INSTRUCTIONS TO FOLLOW:
Reproduce the listing exactly, with no pictures in your copy.

┌─ SUPPLIED DATA

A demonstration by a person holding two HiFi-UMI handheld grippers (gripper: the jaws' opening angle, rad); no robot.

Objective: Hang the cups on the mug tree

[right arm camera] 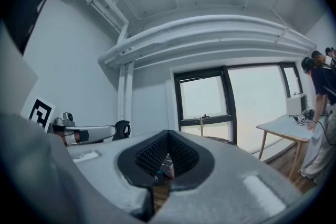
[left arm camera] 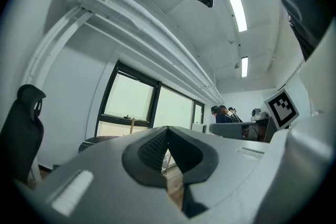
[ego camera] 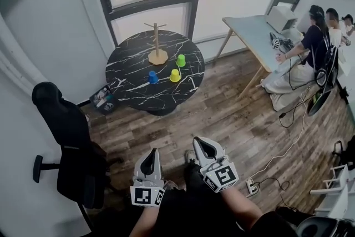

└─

RESPONSE BELOW:
A demonstration by a person holding two HiFi-UMI handheld grippers (gripper: the jaws' opening angle, rad); no robot.

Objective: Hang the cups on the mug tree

[right arm camera] 
[left arm camera] 
[ego camera] 

The response is now done.